- TASK STATEMENT
Return every line below in which "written" appears.

- THE DATA
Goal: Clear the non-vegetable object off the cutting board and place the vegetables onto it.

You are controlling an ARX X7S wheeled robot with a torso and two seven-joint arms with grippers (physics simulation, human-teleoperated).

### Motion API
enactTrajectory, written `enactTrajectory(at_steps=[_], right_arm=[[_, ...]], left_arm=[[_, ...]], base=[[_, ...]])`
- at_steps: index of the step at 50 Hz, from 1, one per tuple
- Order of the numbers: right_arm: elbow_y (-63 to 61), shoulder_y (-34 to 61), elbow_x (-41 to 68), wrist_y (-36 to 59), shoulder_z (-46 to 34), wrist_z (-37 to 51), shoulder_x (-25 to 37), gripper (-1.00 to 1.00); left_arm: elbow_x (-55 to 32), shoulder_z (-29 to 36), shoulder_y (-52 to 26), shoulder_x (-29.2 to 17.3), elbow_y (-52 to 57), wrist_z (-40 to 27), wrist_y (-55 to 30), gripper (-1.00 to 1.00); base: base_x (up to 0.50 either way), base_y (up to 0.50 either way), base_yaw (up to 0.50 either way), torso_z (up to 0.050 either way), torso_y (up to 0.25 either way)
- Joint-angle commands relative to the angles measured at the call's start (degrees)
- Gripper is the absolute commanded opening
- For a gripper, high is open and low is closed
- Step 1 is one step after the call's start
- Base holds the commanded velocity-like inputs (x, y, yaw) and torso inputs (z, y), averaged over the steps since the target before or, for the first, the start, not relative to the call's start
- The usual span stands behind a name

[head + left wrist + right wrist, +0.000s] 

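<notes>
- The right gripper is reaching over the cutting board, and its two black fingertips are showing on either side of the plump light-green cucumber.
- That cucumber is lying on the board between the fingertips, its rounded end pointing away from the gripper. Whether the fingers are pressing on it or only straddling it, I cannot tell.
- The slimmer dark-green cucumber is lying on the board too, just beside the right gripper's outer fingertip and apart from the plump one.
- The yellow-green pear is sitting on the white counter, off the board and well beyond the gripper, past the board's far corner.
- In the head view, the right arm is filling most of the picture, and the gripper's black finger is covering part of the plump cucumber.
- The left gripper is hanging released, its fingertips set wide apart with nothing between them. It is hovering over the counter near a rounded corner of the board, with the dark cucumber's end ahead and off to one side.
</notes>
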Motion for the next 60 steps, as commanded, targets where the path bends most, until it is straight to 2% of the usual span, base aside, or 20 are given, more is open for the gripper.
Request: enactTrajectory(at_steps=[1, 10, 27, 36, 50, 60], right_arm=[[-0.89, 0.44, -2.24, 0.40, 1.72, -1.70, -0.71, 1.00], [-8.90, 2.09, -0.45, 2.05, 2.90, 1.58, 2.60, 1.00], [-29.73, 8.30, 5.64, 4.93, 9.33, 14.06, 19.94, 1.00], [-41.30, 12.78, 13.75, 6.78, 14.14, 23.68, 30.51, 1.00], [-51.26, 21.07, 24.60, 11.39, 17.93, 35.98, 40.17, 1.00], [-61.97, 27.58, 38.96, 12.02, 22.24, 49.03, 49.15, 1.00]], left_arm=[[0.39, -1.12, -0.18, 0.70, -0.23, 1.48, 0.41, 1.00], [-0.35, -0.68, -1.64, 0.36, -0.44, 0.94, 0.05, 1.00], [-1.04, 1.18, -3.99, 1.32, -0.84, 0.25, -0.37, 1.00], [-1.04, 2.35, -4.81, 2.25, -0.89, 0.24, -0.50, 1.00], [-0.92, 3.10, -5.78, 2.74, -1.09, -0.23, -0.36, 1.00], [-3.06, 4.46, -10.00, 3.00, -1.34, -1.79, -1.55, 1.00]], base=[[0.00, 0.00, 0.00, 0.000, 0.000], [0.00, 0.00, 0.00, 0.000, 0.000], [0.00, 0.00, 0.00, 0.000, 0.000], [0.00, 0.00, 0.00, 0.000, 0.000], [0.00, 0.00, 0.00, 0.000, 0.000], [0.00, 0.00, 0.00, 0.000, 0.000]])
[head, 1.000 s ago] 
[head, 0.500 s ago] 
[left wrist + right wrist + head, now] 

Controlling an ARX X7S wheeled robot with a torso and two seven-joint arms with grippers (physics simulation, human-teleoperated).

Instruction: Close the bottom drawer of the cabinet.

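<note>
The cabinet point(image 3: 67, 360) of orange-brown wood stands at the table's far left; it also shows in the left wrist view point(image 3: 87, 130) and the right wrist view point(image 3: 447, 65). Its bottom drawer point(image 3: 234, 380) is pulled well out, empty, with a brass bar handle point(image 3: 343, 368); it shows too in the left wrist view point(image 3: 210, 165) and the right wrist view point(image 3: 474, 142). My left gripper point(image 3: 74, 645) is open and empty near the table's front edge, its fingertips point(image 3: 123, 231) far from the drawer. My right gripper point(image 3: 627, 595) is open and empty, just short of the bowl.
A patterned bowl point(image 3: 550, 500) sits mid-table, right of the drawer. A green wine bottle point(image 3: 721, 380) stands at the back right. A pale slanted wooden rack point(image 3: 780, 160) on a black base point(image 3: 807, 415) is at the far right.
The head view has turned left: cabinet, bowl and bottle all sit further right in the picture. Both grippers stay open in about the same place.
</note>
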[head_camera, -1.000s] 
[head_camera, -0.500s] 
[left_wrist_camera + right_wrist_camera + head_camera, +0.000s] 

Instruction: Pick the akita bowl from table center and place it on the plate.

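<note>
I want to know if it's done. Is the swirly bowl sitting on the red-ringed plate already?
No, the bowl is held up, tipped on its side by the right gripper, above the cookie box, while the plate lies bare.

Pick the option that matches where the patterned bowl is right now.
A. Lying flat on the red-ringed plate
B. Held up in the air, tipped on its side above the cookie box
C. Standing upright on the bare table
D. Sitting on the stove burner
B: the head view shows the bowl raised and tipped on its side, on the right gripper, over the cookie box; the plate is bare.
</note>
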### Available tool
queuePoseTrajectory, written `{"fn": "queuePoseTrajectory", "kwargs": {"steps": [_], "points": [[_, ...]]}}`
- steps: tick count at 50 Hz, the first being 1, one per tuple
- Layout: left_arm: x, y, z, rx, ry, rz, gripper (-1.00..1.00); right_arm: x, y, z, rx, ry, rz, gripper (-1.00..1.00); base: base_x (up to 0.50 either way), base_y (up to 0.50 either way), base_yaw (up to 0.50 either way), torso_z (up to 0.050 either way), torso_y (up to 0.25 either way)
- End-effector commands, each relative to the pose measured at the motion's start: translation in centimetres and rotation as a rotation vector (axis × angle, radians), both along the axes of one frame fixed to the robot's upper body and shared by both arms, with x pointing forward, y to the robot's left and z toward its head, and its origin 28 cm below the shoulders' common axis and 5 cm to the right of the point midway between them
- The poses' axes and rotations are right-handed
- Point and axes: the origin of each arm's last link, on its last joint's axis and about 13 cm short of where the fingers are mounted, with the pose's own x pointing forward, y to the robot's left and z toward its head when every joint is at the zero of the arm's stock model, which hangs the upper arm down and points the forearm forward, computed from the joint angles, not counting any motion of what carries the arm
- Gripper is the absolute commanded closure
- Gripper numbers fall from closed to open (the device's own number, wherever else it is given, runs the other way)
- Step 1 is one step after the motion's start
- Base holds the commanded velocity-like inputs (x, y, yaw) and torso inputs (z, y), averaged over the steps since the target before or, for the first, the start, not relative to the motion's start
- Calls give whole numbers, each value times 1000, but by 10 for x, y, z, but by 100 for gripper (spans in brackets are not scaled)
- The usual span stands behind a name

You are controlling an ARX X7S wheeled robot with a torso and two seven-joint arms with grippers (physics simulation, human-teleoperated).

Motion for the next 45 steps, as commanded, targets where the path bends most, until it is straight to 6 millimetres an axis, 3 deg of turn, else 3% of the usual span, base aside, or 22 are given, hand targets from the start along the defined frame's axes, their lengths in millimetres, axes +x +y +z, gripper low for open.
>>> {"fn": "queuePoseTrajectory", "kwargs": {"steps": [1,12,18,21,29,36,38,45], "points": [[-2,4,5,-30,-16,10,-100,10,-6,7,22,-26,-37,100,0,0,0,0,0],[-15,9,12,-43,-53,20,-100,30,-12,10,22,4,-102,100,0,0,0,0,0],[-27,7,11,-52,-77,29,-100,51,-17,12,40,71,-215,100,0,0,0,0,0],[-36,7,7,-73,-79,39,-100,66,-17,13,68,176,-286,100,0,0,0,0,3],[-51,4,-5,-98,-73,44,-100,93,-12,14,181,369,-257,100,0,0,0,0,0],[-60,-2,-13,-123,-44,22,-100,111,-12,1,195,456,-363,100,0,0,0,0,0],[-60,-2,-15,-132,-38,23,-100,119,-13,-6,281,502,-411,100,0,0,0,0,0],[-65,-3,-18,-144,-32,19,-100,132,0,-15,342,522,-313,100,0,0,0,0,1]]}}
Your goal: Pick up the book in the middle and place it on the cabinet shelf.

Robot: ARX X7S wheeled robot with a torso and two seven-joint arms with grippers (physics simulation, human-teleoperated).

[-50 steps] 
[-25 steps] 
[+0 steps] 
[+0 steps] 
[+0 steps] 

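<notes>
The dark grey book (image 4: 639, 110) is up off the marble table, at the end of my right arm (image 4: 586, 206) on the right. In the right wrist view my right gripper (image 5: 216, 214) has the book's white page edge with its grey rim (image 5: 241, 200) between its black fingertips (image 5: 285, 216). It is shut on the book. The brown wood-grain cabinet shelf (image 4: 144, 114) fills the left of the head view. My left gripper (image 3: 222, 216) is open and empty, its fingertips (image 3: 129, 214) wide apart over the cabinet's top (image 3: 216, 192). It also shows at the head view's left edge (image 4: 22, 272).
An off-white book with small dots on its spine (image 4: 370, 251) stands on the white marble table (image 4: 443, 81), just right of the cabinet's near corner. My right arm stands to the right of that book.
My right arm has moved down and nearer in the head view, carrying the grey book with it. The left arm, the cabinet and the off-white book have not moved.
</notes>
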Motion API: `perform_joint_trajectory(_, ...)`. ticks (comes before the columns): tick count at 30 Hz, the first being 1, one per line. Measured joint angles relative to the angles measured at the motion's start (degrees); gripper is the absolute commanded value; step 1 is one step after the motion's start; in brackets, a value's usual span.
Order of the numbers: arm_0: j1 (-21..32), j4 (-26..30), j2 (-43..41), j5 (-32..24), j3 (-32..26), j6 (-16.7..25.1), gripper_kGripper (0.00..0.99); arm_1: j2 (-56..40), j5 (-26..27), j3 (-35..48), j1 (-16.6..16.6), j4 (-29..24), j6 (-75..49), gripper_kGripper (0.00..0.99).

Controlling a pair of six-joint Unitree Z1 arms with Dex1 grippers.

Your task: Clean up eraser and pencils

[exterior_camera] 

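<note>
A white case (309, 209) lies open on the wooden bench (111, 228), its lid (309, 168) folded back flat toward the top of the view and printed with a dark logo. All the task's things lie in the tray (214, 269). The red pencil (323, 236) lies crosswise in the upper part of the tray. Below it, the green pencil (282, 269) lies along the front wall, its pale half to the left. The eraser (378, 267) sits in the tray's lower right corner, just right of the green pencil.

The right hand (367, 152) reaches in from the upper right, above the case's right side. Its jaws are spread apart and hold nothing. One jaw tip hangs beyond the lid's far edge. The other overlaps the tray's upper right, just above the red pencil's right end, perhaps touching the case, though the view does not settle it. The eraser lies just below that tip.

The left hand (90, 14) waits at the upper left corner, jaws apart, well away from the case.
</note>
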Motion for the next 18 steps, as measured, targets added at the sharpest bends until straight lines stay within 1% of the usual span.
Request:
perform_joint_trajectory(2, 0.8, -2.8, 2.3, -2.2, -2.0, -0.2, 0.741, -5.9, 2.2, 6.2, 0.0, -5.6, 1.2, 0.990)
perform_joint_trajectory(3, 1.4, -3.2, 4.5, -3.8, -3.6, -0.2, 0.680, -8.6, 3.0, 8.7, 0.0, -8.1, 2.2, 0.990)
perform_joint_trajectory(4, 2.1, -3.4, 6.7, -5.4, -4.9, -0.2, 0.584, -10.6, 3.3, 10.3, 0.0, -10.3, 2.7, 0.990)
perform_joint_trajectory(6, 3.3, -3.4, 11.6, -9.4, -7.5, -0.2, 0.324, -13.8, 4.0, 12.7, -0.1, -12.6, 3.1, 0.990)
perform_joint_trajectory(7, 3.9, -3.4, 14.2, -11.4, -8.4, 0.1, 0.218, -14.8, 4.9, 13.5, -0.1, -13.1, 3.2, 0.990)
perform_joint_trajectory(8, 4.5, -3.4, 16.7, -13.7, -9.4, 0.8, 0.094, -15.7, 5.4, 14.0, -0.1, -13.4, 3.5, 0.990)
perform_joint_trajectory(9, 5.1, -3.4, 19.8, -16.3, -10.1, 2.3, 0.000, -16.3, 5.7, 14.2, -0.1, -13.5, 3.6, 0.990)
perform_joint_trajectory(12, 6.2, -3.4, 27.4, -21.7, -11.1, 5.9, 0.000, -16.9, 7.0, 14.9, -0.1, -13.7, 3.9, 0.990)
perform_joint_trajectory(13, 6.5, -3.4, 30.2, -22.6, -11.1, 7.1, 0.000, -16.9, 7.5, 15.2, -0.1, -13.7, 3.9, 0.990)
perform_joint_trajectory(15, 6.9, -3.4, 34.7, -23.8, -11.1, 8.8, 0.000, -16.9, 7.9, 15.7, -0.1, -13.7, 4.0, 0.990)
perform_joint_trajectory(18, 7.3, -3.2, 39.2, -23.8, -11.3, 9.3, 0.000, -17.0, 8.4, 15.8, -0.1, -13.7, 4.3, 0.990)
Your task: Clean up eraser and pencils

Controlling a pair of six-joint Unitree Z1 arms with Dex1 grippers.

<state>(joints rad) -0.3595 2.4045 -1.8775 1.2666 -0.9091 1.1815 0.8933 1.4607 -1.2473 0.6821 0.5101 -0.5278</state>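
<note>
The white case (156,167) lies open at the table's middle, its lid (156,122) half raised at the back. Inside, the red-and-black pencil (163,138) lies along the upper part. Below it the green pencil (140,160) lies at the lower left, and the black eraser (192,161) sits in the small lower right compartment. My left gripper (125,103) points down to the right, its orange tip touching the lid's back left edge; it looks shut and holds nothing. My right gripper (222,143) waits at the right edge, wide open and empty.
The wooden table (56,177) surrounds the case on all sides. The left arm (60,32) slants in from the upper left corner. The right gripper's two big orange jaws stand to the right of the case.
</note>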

- SOLUTION FOR THIS PROBLEM
enactTrajectory, written `enactTrajectory(at_steps=[_], right_arm=[[_, ...]], left_arm=[[_, ...]], base=[[_, ...]])`
queuePoseTrajectory, written `{"fn": "queuePoseTrajectory", "kwargs": {"steps": [_], "points": [[_, ...]]}}`

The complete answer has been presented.